My biggest beef is the Canadian stuff. I thought the briefness of that material in Tusk was enough, even that pushed it. Coming from a brutally self-deprecating Canadian, a Newfoundlander at that, these jokes wear thin, mighty quick. I love when good jokes come across, and they do at times. I feel like Smith could’ve hit a lot better notes as a comedy writer. Maybe if he’s going solo on the next one, bring in a Canadian writer to give you a bit of help. I’ll admit, when Justin Long does the “Namaste, eh” line, I fucking cracked up. I don’t even like Long. Other than that, his character and accent are awful. Sounds like a cross of Irish and North Dakota. So many lines from him are awful, so many lines from EVERYONE, simply due to the fact no Canadian would ever say this shit. Ever. Ever. Ever. The constant repetition of “aboot” does not make me laugh, it only gets annoying. To the point I wished Smith would just give up.
I dig the style of the film overall – the special effects during each character introduction, sound effects galore, those funny and eerie flashbacks to the French-Canadian Nazi Party. All that is enjoyable enough. It’s unpretentious, silly, which is what Smith was going for obviously. The only truly enjoyable part of the whole movie is that you can see Smith had fun shooting. Don’t get me wrong, there’s nothing bad about silliness! At all. Problem is that there’s not enough smarts or real, genuine laughs to make the whole debacle worth it.

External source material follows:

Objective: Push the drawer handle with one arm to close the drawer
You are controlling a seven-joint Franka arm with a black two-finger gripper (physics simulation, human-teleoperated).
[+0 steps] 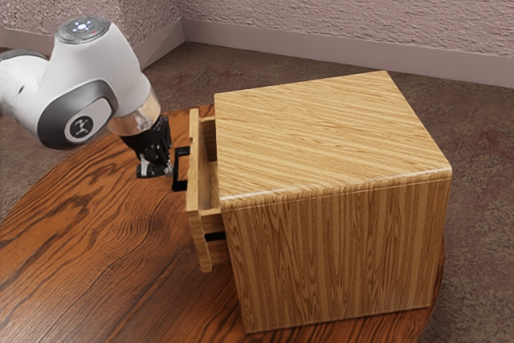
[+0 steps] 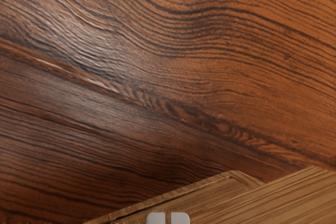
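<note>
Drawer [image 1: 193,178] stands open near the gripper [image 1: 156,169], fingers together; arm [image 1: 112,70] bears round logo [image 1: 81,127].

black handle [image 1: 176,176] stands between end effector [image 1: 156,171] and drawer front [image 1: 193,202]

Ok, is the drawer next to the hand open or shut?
Open. In the exterior view the drawer's front stands out from the cabinet, with part of its inside visible between them.
</note>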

The hockey stuff, the “aboot” over and over, how the accents don’t hold up across dialogue and certain characters, a couple terrible performances – including Ralph Garman, as well as the dialogue written for him that was excruciating – a whopping, terrible finale and final fight… this all adds up to a real turd.
What I loved, as I mentioned before, are the two performances from Lily-Rose Depp and Harley Quinn Smith. They’re charming and awesome as the two convenience store girls, for the most part; they can’t help what Papa Smith wrote, they do their best. At least their energy is infectious enough to keep the viewer’s attention.

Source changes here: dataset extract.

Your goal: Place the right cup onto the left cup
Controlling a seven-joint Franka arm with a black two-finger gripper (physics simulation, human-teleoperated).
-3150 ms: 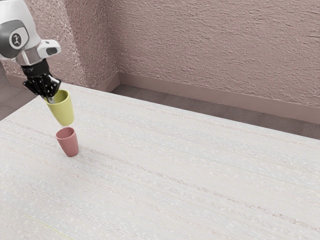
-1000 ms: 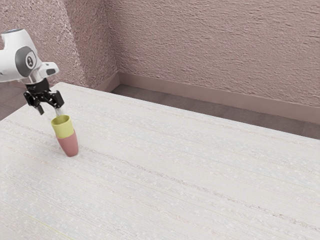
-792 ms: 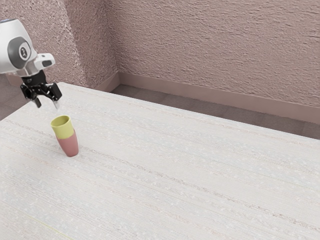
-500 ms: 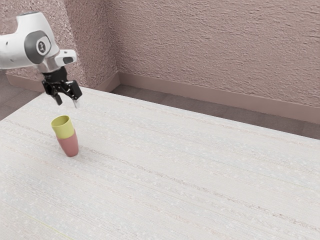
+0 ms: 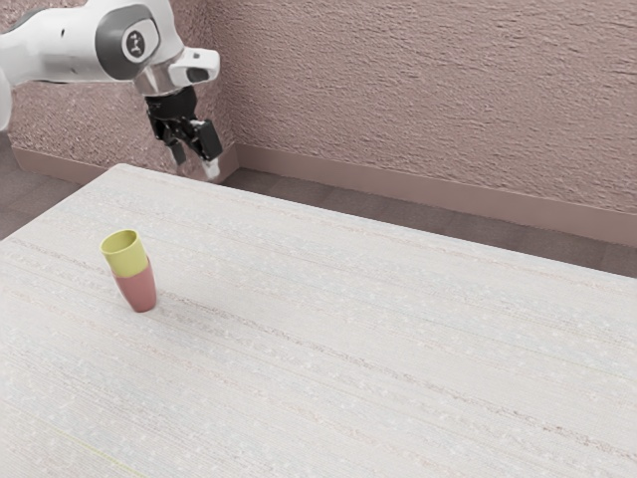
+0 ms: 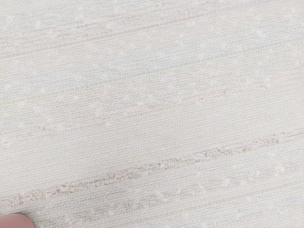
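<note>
We see the yellow cup (image 5: 127,256) set down into the pink cup (image 5: 139,292), mouth upward, its upper part standing out above the pink one. The pair stands on the table (image 5: 378,349), close to nine o'clock from the middle of the exterior view. The pink cup is underneath, resting on the pale, streaked top (its stripes run mostly from ten toward four o'clock in the exterior view).

Our gripper (image 5: 195,161) hangs in the air at about one o'clock from the cups in that view, well apart from both. Its two fingers stand apart with a gap between them, and we have nothing clamped there. Our arm (image 5: 70,45) comes in from around ten o'clock, with the fingers pointing downward, toward five o'clock.

In the wrist view we look onto the table's streaky surface, with a small rounded bit of pink beside it; too little of that shows for us to name it surely. Beyond the table in the exterior view, a strip of dark floor (image 5: 378,206) runs along the baseboard (image 5: 428,189), and the rough, brownish-pink wall (image 5: 428,90) rises toward twelve o'clock.
</note>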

Likewise, Johnny Depp’s return as Guy LaPointe is fucking riotous. His makeup, the entire attitude, that French-English accent, he’s drop dead funny. LaPointe’s one of my favourites of his characters. Sadly, one of the only very few aspects that are decent about Yoga Hosers. Definitely not enough to make the experience enjoyable.
“This is what happens when you publish a poop”

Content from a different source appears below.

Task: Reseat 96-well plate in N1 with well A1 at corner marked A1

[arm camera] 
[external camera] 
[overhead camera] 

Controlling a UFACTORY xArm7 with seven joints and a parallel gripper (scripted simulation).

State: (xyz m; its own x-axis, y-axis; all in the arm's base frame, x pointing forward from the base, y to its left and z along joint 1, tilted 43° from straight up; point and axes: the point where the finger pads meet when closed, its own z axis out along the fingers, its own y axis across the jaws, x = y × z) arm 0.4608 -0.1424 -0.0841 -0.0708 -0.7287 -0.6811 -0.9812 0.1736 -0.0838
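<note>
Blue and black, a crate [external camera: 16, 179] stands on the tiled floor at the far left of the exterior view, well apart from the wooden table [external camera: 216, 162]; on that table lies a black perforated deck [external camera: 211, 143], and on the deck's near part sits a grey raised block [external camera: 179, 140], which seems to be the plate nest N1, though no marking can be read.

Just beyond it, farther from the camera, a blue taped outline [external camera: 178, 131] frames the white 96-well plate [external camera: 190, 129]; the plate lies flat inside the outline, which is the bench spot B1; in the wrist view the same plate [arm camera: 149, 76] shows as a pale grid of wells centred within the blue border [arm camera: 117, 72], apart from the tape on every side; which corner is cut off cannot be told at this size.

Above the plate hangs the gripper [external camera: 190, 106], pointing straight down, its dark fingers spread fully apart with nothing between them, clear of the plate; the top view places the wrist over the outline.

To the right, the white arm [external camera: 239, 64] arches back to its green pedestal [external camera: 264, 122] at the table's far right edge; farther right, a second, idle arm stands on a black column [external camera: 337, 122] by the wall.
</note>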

When people say they want to like a movie, and then don’t, I understand. This is one of those films for me. Yoga Hosers, I wanted to like. Desperately. I do like Smith, even if a few of his efforts are junk. Part of me was hoping he’d prove people wrong, make another weird yet actually enjoyable piece of work like Tusk (even if I’m in the minority here). Too bad.
Guy LaPointe and the two Colleens make for the sole moments worth your time. Not near enough to love. I don’t know. Maybe someone out there digs this kind of thing. In my mind, Smith wasted his time, as well as his fans. Not even some of the die hard Smith lovers are going to find this any good. Striking in too many directions, suffering from poor writing, Yoga Hosers falls flat even in one of those so-bad-it’s-good ways.
Please, Kevin: do something better with Moose Jaws. If not, don’t apply for funding. Especially if it’s Canadian. I know a bunch of filmmakers that could and would put the money to better use than “For my own enjoyment” projects like this is so clearly. And even then, no excuse for this kind of dreck.